— PROBLEM REQUIREMENTS —
However many lines the data holds, transcribe them all exactly.
*** Opening DATASET EXCERPT ***
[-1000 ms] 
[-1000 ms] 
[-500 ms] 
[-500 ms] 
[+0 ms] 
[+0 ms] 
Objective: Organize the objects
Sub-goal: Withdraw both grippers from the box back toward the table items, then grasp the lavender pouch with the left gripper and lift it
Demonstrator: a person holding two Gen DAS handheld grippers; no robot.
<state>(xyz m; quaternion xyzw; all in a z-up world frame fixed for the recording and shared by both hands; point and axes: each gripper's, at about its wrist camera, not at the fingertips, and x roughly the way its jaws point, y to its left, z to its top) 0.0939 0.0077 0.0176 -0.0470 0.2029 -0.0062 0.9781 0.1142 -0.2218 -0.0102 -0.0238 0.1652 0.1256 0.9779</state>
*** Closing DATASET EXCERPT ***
— ANSWER BOX —
[-1000 ms] 
[-1000 ms] 
[-500 ms] 
[-500 ms] 
[+0 ms] 
[+0 ms] 
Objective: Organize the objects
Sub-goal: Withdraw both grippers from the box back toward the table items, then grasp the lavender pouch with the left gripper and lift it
Demonstrator: a person holding two Gen DAS handheld grippers; no robot.
<state>(xyz m; quaternion xyzw; all in a z-up world frame fixed for the recording and shared by both hands; point and axes: each gripper's, at about its wrist camera, not at the fingertips, and x roughly the way its jaws point, y to its left, z to its top) 0.0939 0.0077 0.0176 -0.0470 0.2029 -0.0062 0.9781 0.1142 -0.2218 -0.0102 -0.0238 0.1652 0.1256 0.9779</state>

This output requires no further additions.